▶

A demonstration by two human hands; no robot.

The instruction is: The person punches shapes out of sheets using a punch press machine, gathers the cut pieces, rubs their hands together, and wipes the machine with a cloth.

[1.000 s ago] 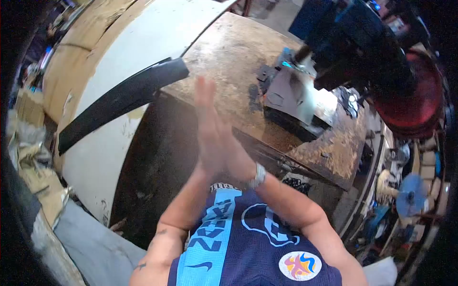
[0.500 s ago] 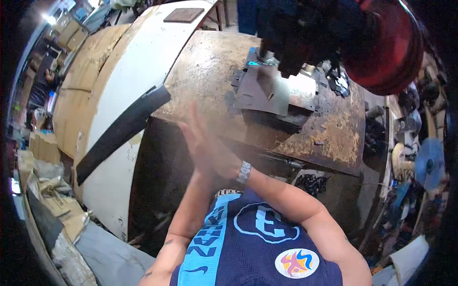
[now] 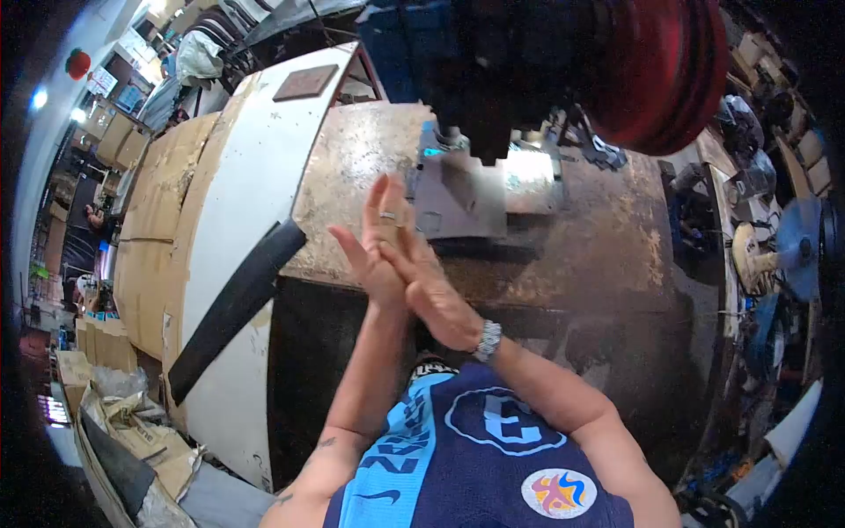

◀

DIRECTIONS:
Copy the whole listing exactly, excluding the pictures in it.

OUTPUT FOR THIS TASK:
A demonstration by two human hands; no robot.

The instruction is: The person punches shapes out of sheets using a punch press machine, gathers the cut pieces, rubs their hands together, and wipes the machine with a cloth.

[1.000 s ago] 
[0.500 s ago] 
[now] 

The output requires no additions.